▶ _Your instructions_:
Every record below must be copied exactly, with images dropped.

▶ _Records supplied_:
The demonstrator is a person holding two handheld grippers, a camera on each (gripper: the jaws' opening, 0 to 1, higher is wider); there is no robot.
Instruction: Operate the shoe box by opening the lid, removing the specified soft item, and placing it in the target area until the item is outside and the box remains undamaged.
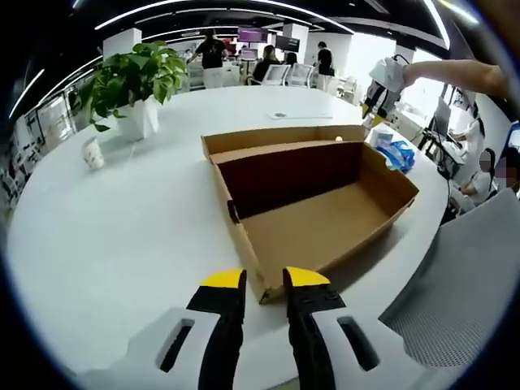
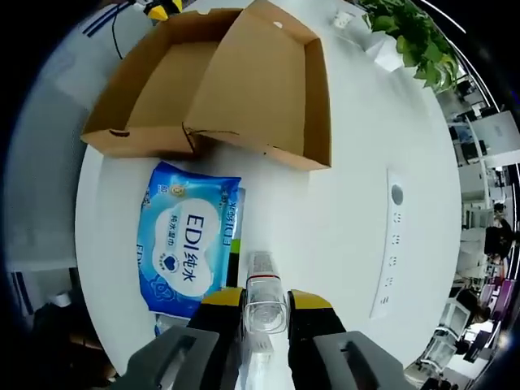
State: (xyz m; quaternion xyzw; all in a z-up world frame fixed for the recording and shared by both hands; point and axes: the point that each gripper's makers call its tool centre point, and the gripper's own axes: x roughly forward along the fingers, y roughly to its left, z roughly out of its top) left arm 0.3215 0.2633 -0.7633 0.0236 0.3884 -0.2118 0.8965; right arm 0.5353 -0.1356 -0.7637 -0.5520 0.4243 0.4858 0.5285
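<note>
shoe box (image 1: 313, 203) sits open on the white bench (image 1: 122, 236), cardboard, nothing showing inside. the wet wipes pack (image 2: 188, 240), blue, reads "EDI 纯水", lies flat on the bench just beside the box. right gripper (image 2: 266, 302) is clamped on a clear plastic bottle (image 2: 264, 305) right next to the pack. left gripper (image 1: 264, 279) has its jaws slightly apart, holding nothing, near the box corner. potted plant (image 1: 134, 81) further back.
</note>
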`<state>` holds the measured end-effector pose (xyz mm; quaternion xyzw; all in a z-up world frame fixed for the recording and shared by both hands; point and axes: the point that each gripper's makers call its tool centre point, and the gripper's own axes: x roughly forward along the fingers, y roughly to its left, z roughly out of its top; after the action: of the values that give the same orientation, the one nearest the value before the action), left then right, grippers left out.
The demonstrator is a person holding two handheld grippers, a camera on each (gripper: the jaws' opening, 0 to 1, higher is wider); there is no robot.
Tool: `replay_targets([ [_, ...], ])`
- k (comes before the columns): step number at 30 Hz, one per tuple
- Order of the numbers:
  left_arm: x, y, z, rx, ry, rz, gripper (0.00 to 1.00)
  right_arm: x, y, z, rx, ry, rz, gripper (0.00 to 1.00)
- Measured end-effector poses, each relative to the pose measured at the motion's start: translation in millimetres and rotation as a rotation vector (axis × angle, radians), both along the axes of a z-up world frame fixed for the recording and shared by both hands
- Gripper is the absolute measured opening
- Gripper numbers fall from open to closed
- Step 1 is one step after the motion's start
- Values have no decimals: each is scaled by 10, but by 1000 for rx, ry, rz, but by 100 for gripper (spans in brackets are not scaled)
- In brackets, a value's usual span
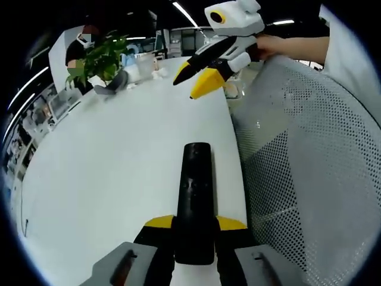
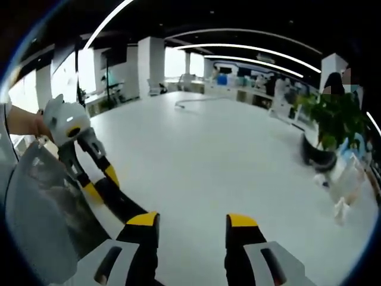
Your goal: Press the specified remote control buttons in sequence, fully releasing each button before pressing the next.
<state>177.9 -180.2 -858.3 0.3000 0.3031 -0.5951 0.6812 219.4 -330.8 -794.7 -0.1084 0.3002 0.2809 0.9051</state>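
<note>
Matte black, slab-shaped remote control [image 1: 194, 196] sits clenched in my left gripper [image 1: 195, 225] above the smooth white table [image 1: 107, 179]; my right gripper [image 2: 193, 221] gapes released.

Long black remote control [image 1: 194, 199]: near end hidden between the left gripper [image 1: 195, 225] jaws, button markings too blurred to read. In the right gripper view it is largely hidden behind the left gripper [image 2: 101, 183] at 9 o'clock. White mesh chair back [image 1: 309, 167] cut off at 3 o'clock. Small white items [image 2: 342, 208] beside the green potted plant [image 2: 330, 119]: too blurred to identify.
</note>
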Motion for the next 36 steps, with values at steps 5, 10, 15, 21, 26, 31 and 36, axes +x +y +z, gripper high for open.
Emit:
replay_targets([
  [5,4,84,-8,-7,31,53,27,-8,8,-6,-1,3,7,42],
  [10,-6,131,-13,-5,41,56,26,-17,29,-15,-3,8,19,42],
  [15,-73,153,-5,0,54,35,24,-27,43,-29,-3,17,27,41],
  [21,-99,154,-6,3,58,0,24,-43,64,-43,-7,24,43,40],
  [26,-102,148,-5,17,59,-37,24,-62,86,-60,-13,32,57,39],
  [31,-111,135,-9,61,51,-54,24,-97,135,-96,-29,46,92,38],
  [36,-118,142,-17,86,49,-51,24,-138,177,-122,-34,65,123,34],
])
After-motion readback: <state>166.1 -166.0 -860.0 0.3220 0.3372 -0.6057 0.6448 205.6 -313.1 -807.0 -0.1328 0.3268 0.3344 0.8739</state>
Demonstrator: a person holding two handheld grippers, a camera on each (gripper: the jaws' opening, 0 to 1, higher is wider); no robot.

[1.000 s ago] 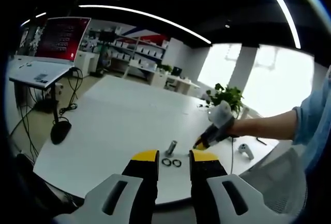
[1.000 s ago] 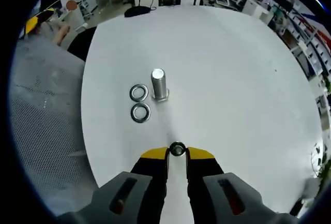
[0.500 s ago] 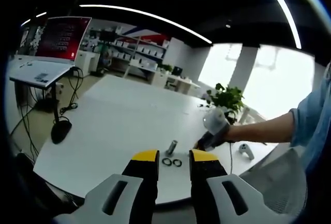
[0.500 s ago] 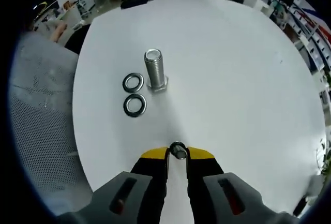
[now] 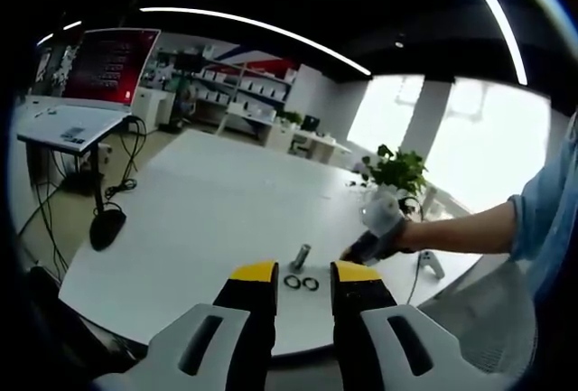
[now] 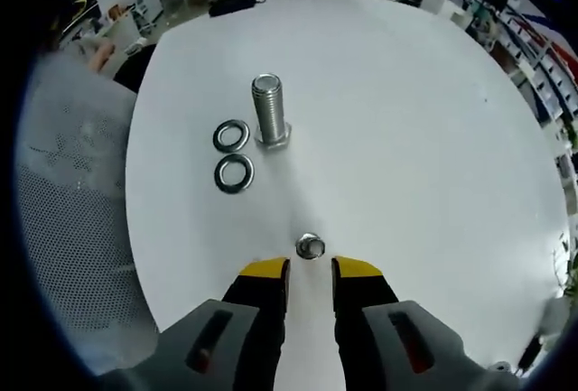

▶ _Task output_:
The demonstrator is a person holding two handheld grippers, a camera on each (gripper: the jaws' opening, 0 to 1, higher is wider); there is no robot.
Instruction: Operate the shoe box by opening the lid, removing the specified soft item, and placing it in the target area until the item is outside and the box remains undamaged.
State: (xyz m; quaternion xyzw; all in a z-up world frame fixed for the recording and shared by both hands; point and axes: the point that each gripper's makers call its tool centre point, and the gripper's own axes: x roughly forward along the fingers, y roughly to its left, z roughly out of its top) left arm 0.3215 0.2633 -0.7633 0.0236 0.3884 -0.2118 0.8965; right arm 0.5353 -0.1356 -0.7637 -0.5520 0.4243 0.4858 0.5285
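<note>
shoe box (image 1: 313, 203) sits open on the white bench (image 1: 122, 236), cardboard, nothing showing inside. the wet wipes pack (image 2: 188, 240), blue, reads "EDI 纯水", lies flat on the bench just beside the box. right gripper (image 2: 266, 302) is clamped on a clear plastic bottle (image 2: 264, 305) right next to the pack. left gripper (image 1: 264, 279) has its jaws slightly apart, holding nothing, near the box corner. potted plant (image 1: 134, 81) further back.
</note>
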`<state>` holds the measured end-effector pose (xyz mm; quaternion xyzw; all in a z-up world frame fixed for the recording and shared by both hands; point and axes: the point that each gripper's makers call its tool centre point, and the gripper's own axes: x roughly forward along the fingers, y roughly to its left, z roughly out of its top; after the action: of the values that give the same orientation, the one nearest the value before the action), left then right, grippers left out.
The demonstrator is a person holding two handheld grippers, a camera on each (gripper: the jaws' opening, 0 to 1, higher is wider); there is no robot.
Tool: `replay_targets([ [_, ...], ])`
- k (comes before the columns): step number at 30 Hz, one per tuple
- Order of the numbers:
  left_arm: x, y, z, rx, ry, rz, gripper (0.00 to 1.00)
  right_arm: x, y, z, rx, ry, rz, gripper (0.00 to 1.00)
- Measured end-effector poses, each relative to the pose measured at the motion's start: translation in millimetres and rotation as a rotation vector (axis × angle, radians), both along the axes of a z-up world frame fixed for the recording and shared by both hands
- Gripper is the absolute measured opening
- Gripper numbers fall from open to closed
- Step 1 is one step after the motion's start
- Values have no decimals: each is scaled by 10, but by 1000 for rx, ry, rz, but by 100 for gripper (spans in brackets are not scaled)
- In brackets, a value's usual span
Your goal: Press the specified remote control buttons in sequence, fully releasing each button before pressing the next.
<state>177.9 -180.2 -858.3 0.3000 0.3031 -0.5951 0.6812 219.4 -330.8 -794.7 -0.1084 0.3002 0.2809 0.9051</state>
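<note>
Matte black, slab-shaped remote control [image 1: 194, 196] sits clenched in my left gripper [image 1: 195, 225] above the smooth white table [image 1: 107, 179]; my right gripper [image 2: 193, 221] gapes released.

Long black remote control [image 1: 194, 199]: near end hidden between the left gripper [image 1: 195, 225] jaws, button markings too blurred to read. In the right gripper view it is largely hidden behind the left gripper [image 2: 101, 183] at 9 o'clock. White mesh chair back [image 1: 309, 167] cut off at 3 o'clock. Small white items [image 2: 342, 208] beside the green potted plant [image 2: 330, 119]: too blurred to identify.
</note>
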Motion for the next 36 steps, with values at steps 5, 10, 15, 21, 26, 31 and 36, axes +x +y +z, gripper high for open.
Emit:
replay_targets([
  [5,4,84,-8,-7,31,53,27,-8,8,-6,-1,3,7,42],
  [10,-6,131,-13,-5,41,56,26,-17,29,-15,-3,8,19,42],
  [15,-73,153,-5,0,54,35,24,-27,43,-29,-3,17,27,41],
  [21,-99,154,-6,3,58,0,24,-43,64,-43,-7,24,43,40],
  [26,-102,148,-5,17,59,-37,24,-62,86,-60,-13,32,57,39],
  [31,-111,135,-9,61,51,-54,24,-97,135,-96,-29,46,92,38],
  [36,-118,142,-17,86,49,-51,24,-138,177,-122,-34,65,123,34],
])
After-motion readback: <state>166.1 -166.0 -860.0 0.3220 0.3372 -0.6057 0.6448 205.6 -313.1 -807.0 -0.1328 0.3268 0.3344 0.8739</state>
Demonstrator: a person holding two handheld grippers, a camera on each (gripper: the jaws' opening, 0 to 1, higher is wider); no robot.

[1.000 s ago] 
[1.000 s ago] 
[0.500 s ago] 
[0.500 s ago] 
[now] 
[now] 

Nothing more is required for this exercise.